🍂FALL FOLLIES: BIA FUMBLES BASIC STANDARDS FOR FUTURE FEAR AND INTERNAL RELOCATION, SAYS 6TH CIRCUIT — Lin v. Garland

Dan Kowalski reports for LexisNexis Immigration Community:

https://www.opn.ca6.uscourts.gov/opinions.pdf/23a0205p-06.pdf

https://www.lexisnexis.com/community/insights/legal/immigration/b/insidenews/posts/ca6-on-future-fear-internal-relocation-lin-v-garland

“The question before us is whether the BIA’s determinations are supported by substantial evidence. As will be explained below, the BIA’s rationale does not allow us to make that determination.

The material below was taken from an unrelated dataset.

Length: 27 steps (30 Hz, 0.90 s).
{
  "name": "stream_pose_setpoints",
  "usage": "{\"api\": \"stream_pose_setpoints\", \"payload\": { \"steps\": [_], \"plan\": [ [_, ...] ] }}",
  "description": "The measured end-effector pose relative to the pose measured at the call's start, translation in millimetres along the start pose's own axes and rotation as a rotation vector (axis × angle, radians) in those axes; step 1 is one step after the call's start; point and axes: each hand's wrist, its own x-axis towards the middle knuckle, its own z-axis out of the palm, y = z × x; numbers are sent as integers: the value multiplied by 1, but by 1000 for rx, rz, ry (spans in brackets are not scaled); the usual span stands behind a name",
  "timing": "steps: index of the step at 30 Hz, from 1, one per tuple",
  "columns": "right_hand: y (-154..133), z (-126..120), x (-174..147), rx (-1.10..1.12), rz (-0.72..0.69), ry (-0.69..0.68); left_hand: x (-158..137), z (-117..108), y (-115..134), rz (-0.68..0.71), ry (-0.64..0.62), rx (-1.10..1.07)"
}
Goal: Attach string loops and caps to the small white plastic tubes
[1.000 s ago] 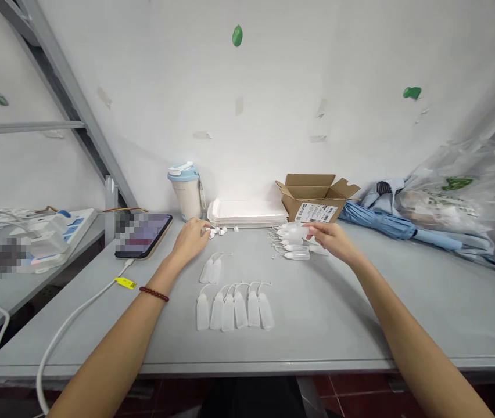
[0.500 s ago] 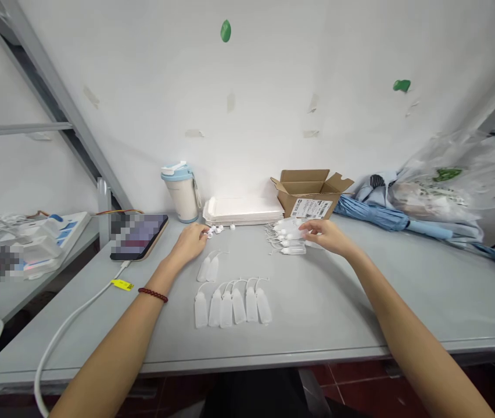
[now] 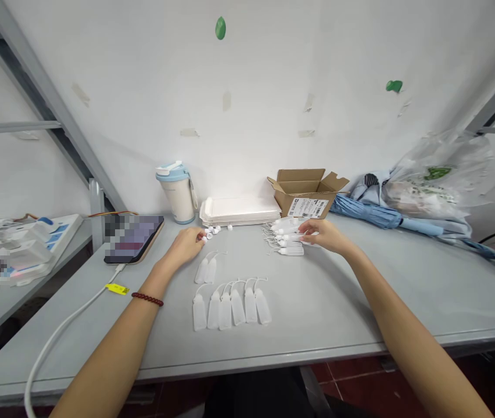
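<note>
With fingers closed, my left hand (image 3: pixel 186 245) pinches a small white cap (image 3: pixel 204 239) at the left of the table. Several more white caps (image 3: pixel 216 230) lie just beyond the fingertips. My right hand (image 3: pixel 325 235) reaches into a pile of translucent squeeze bottles (image 3: pixel 291 251) with thin tips. Its thumb and fingers close on the end of one bottle (image 3: pixel 293 237), partly hidden by the fingers. Nearer to me lies a row of similar bottles (image 3: pixel 225 310), their thin tips pointing away. Two more bottles (image 3: pixel 206 270) lie between that row and my left hand.
Behind the caps is a stack of white trays (image 3: pixel 241 212), between a blue-lidded cup (image 3: pixel 176 194) and an open cardboard box (image 3: pixel 306 194). A phone (image 3: pixel 136 239) with a white cable (image 3: pixel 71 322) lies left. A folded blue umbrella (image 3: pixel 369 213) and plastic bag (image 3: pixel 434 174) lie right.
The view has shifted slightly. My left fingertips have drawn a little towards me, and a white cap now shows at them. My right hand stays at the bottle pile.
</note>
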Motion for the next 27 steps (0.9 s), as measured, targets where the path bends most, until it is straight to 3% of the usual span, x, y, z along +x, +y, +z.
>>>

So we grant Lin’s petition and remand for further proceedings. … It is difficult to imagine that a reasonable person in Lin’s position, under the circumstances demonstrated in the record, would feel safe returning home. The determination that Lin failed to show a reasonable likelihood of individualized persecution in China is contravened by the record and compels us to conclude otherwise. … [H]ere, where we are left with no indication that the BIA undertook the appropriate inquiry and significant indications that it likely did not, remand for full consideration is proper.”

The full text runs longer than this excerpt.